Leave out any picture and return the remaining listing below exactly as given.
** Recorded information follows **
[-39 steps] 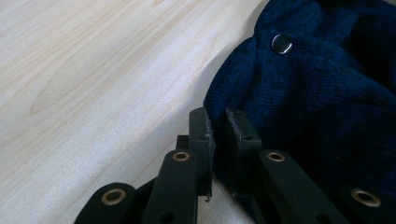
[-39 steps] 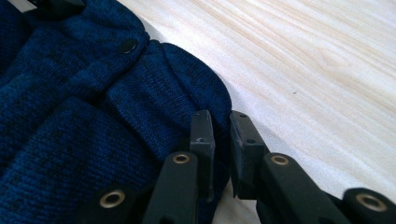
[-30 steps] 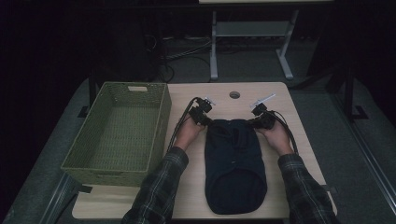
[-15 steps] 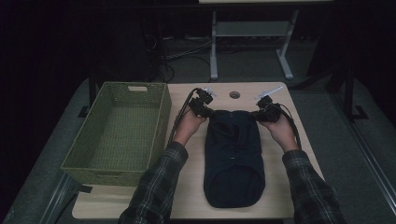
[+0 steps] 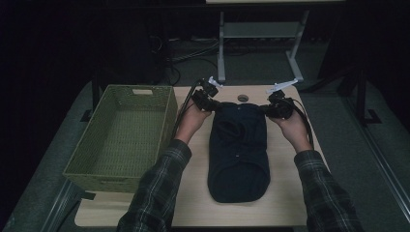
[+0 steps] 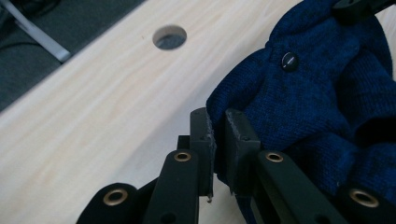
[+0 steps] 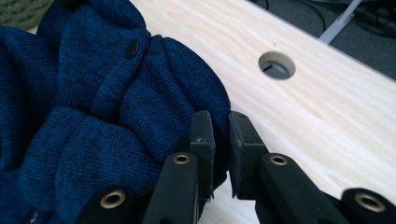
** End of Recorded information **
### Task solution
[-39 steps] 
[-39 steps] 
[-30 steps] 
[-15 steps] 
[+0 steps] 
[+0 steps] 
[+0 steps] 

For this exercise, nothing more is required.